Problem requirements -
Whenever a line in this data holds the word "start", report that line in full.

################

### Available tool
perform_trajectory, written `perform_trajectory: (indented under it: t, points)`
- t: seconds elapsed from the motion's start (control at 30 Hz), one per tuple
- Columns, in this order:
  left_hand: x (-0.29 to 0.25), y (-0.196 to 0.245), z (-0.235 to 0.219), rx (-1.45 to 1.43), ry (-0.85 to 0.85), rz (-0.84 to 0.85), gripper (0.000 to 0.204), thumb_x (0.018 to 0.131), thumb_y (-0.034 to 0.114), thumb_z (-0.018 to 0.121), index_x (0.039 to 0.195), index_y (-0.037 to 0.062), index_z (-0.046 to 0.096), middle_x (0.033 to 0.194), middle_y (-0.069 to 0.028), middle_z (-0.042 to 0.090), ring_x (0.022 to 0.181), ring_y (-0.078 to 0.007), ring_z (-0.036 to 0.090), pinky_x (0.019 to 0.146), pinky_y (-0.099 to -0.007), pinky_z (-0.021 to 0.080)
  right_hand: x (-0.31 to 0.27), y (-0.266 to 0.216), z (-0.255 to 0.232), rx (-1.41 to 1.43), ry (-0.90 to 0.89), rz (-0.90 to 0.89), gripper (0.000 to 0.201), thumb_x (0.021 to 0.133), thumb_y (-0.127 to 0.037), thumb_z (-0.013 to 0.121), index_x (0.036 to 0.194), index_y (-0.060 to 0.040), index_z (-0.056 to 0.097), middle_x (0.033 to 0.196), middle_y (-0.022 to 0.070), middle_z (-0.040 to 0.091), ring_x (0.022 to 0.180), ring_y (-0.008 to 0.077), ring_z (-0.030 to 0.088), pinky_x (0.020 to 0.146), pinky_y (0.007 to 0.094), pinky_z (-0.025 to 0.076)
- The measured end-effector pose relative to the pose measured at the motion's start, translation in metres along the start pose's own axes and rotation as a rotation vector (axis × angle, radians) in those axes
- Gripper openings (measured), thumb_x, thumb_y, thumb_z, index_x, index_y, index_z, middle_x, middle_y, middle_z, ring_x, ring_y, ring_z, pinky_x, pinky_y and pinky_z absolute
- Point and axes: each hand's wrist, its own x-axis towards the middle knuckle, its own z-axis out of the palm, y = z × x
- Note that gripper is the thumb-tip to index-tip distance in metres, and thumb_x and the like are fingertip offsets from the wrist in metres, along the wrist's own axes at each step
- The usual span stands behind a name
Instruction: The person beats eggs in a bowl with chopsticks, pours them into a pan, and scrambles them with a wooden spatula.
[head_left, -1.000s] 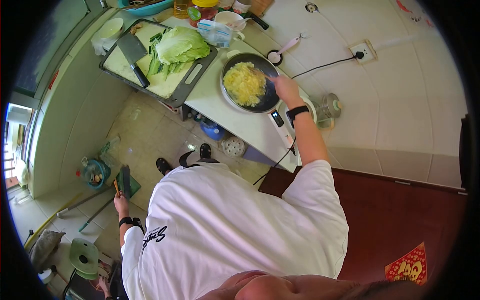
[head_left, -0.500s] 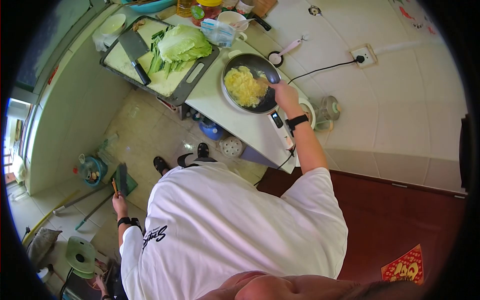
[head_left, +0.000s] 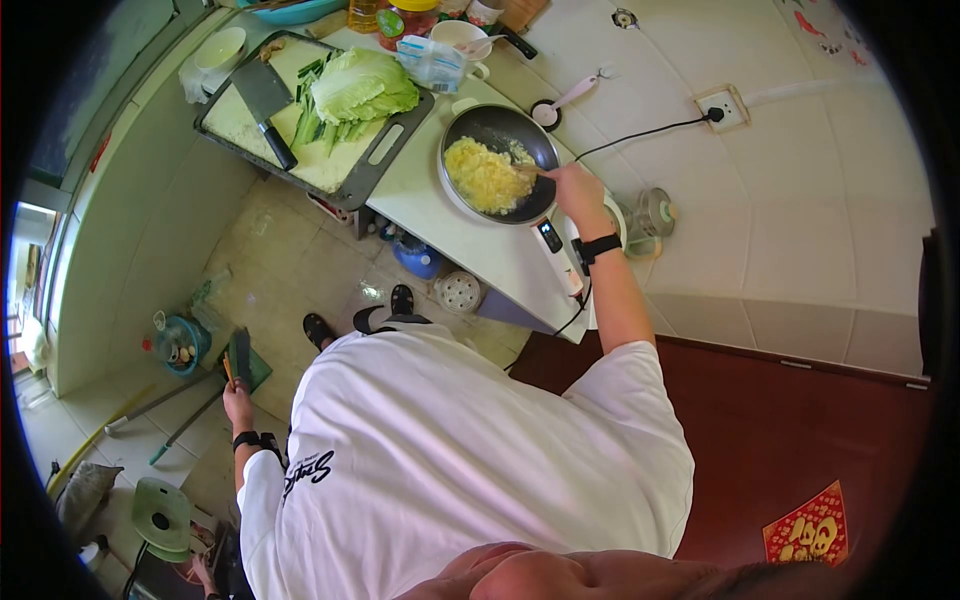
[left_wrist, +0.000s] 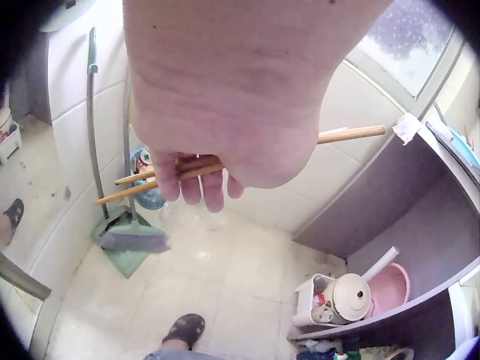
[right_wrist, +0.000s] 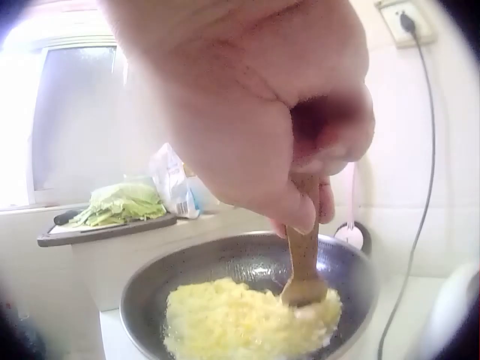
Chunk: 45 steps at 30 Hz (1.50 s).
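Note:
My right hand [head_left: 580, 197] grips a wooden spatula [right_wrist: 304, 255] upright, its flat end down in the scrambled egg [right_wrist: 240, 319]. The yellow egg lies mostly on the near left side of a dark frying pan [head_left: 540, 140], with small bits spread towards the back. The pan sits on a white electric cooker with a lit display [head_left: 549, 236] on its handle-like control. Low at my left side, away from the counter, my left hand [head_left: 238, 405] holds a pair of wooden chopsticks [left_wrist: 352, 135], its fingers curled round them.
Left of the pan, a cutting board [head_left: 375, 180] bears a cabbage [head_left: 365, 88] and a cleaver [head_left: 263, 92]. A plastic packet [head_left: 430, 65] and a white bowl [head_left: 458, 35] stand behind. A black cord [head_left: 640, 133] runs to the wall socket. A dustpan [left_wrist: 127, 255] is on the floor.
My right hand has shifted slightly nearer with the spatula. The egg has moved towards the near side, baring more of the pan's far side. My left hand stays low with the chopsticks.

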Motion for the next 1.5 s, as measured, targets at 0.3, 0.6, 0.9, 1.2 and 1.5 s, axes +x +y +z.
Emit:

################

Worked solution -
- t: seconds elapsed from the motion's start (control at 30 Hz), one per tuple
- The measured end-effector pose relative to the pose measured at the motion's start, translation in metres along the start pose's own axes and rotation as a rotation vector (axis × angle, radians) in those axes

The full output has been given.